Against the objection—made as a result of the critics’ minimizing of the purely predictive element in prophecy—that it would be without precedent for the name of Cyrus to be mentioned more than a century and a half in advance, it was pointed out that other prophetic utterances also applied to events far of in the future. Conservative scholars cited the prophecy which foretold the name of Josiah more than three centuries prior to his birth (1 Kgs. 13:1f.), the mention of Bethlehem by Micah (Mic. 5:2 = Matt. 2:6), the contemporary of Isaiah, as the birthplace of the Messiah, and the subjugation of Tyre by the Babylonians as promised by Ezekiel (26:2ff.) and Zechariah (9:1ff.). The first of these prophecies was particularly embarrassing to critical scholars, since there was no possibility of textual corruption in loco. However, on the basis of their insistence that there was no predictive element in prophecy, they tried to dismiss the problem, or more commonly, to avert the critical gaze from it. (775-76)

The Book of Isaiah as an “Anthology”

The Book as an anthology. The present writer holds to the view that Isaiah, like the majority of other extant prophetic writings, represents an anthology of utterances given at various times, and as such the work merits no different treatment from that accorded the other major Old Testament prophecies. In this connection it is important to note that arguments based upon differences of style or literary expression are immediately vitiated by this approach, since an anthology may be taken quite fairly as representing the total style of the author over the different periods of his creative activity. Justification for describing the work as an anthology in the best sense of that terms is furnished by the opening verse of the prophecy, which constitutes a heading for the work, and speaks specifically of the revelatory material that Isaiah the son of Amoz received in visions concerning Judah and Jerusalem in days of Uzziah, Jotham, Ahaz, and Hezekiah. As with all anthologies it is fairly evident that the book contained only a selection of the available prophetic oracles and sermons, and it is highly probably that Isaiah produced considerably more material than has survived in his book. The nature of the prophecy as an anthology is further indicated by the presence of superscriptions in Isaiah 2:1 and 13:1, which may have represented, or pointed to the presence of, earlier collections of prophetic utterances.
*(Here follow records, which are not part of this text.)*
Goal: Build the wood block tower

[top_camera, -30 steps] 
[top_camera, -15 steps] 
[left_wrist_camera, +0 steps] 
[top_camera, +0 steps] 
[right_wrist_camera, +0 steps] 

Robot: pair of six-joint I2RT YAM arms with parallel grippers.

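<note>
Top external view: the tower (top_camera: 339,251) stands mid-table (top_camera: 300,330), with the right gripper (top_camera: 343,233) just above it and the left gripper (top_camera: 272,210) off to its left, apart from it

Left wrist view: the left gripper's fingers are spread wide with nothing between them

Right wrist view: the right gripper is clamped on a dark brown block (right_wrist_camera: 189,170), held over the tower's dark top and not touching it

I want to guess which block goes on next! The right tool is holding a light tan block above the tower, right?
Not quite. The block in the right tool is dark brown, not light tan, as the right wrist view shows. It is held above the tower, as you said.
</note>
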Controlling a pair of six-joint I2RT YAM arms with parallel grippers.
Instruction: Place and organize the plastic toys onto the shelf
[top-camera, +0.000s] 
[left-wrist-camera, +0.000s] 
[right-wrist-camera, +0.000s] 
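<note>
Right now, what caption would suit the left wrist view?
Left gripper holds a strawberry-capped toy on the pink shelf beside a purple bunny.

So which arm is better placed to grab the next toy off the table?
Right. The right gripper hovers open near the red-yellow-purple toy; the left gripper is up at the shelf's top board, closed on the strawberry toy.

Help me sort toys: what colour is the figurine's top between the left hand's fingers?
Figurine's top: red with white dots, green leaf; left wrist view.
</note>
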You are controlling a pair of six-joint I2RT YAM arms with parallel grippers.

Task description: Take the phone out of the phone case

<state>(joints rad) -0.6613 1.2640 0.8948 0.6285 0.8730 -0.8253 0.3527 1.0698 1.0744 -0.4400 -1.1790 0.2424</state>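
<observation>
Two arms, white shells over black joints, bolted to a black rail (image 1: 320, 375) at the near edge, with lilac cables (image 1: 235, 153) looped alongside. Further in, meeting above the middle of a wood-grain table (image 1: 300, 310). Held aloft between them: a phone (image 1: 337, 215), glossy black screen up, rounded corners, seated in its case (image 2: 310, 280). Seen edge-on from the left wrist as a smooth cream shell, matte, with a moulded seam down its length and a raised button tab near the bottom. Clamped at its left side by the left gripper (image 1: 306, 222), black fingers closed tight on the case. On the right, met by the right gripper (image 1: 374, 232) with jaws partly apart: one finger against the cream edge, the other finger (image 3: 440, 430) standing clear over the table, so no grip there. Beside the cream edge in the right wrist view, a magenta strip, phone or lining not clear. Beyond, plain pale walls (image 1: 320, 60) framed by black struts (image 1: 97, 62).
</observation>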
Although it constitutes a work of this special kind, the prophecy must not be regarded as a rather arbitrary selection of discourses put together in a disconnected form. That a particular device of literary mechanics familiar in antiquity was employed in the construction of the book will be made plain subsequently. For the present, however, it should be noted that there was a certain chronological arrangement apparent in the material as extant, for in the first thirty-nine chapters the prophecies in chapters 2-5 appear to have come from the earlier period of the ministry of Isaiah, while Isaiah 7:1-9:7 probably originated during the Syro-Ephraimite conflict, about 734 B.C. Chapters 18-20 may have been the product of activity between 715 and 711 B.C., though this fact cannot be established with any degree of certainty.

The historical section comprising chapters 36-39, which exhibits only minor variations from 2 Kings 18:13-20:19, has been held to be later than Isaiah, since it mentions the death of Sennacherib (681 B.C.) (Isa. 37:38), which would be later than the time of Isaiah, unless the prophet survived into the reign of Manasseh (687/86-642/41 B.C.), as Jewish tradition has maintained. It may be, of course, that this historical material was assembled by the disciples of Isaiah rather than by the prophet himself, although this is naturally unknown. What does seem more difficult to maintain, however, is the view that chapters 36-39, in which Isaiah played a prominent part, were actually extraneous and specifically non-Isaianic in origin. (780)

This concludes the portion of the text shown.